Goal of the exercise:
What lines of the data hold the string "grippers"? Pull each one out.

^^^^^^^^^^^^^^^^

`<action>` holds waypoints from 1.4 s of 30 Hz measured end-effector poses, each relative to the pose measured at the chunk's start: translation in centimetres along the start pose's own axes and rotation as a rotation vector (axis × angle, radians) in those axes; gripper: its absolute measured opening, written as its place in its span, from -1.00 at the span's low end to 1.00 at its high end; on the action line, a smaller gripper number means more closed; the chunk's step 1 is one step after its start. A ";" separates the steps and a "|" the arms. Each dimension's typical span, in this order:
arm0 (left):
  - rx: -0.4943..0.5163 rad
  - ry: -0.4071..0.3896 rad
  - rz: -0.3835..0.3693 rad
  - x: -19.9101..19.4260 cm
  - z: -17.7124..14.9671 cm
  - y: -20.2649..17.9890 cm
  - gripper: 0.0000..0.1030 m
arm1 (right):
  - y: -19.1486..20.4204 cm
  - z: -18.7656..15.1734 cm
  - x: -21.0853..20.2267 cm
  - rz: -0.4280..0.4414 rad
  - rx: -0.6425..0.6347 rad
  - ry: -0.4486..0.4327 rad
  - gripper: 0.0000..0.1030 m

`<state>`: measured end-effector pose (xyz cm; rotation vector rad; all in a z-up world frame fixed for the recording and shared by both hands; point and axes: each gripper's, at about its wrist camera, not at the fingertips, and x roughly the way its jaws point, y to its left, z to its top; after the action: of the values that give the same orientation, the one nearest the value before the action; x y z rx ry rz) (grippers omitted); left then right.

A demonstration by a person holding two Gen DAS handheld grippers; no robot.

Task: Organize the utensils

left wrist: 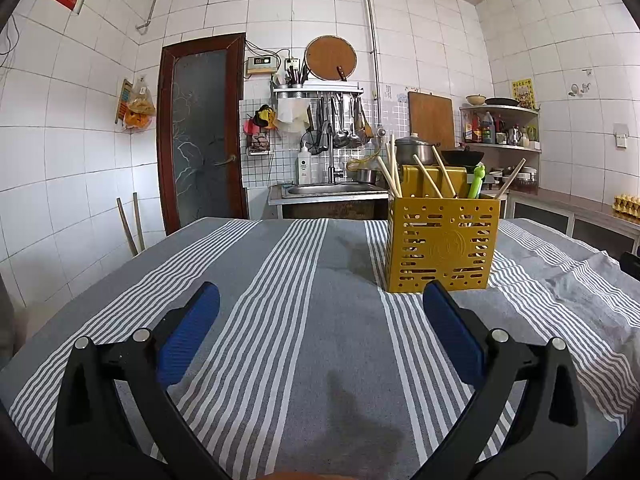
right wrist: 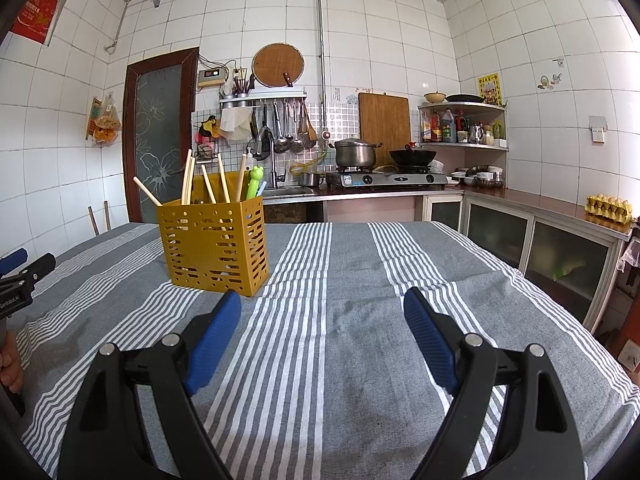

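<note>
**Both claws apart, nothing held; utensils in yellow caddy**

Left gripper (left wrist: 320, 300) had its blue pads (left wrist: 192, 332) spread wide, nothing between them, low over the grey-and-white striped tablecloth (left wrist: 280, 320). Right gripper (right wrist: 322, 308) was the same: jaws well apart, empty, above bare cloth. In the right wrist view, the left gripper's tip showed at the far left edge, with part of a hand (right wrist: 10, 360) below it.

The yellow perforated utensil caddy (left wrist: 442, 244) stood upright on the cloth, just beyond the left gripper's right finger in the left view, and beyond and left of the right gripper's left finger in the right view. Neither claw touched it. Wooden chopsticks (left wrist: 394, 168) stuck up out of it at mixed tilts, with a green frog-topped utensil (left wrist: 477, 184) at its right side.

Farther off: a sink (left wrist: 332, 189) with faucet, hanging ladles (left wrist: 340, 124), a dark door (left wrist: 202, 132) at left. The right view also showed a steel pot (right wrist: 355, 153) and wok (right wrist: 412, 156) on a gas stove (right wrist: 386, 179), a corner shelf of bottles (right wrist: 460, 126), and an egg tray (right wrist: 608, 208) on the right counter.
</note>
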<state>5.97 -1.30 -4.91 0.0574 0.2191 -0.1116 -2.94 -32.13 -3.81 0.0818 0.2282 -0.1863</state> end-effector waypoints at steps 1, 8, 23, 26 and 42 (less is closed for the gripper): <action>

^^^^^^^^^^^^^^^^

Solved problem:
`<state>`: measured end-effector pose (xyz cm; rotation vector rad; all in a z-up world frame fixed for the recording and shared by both hands; point and axes: each gripper's, at about its wrist camera, not at the fingertips, and x roughly the way its jaws point, y to its left, z to its top; after the action: of the values that give the same orientation, the one nearest the value before the action; x y z rx ry rz) (grippers omitted); left then right.
A demonstration by a person holding two Gen DAS handheld grippers; no robot.

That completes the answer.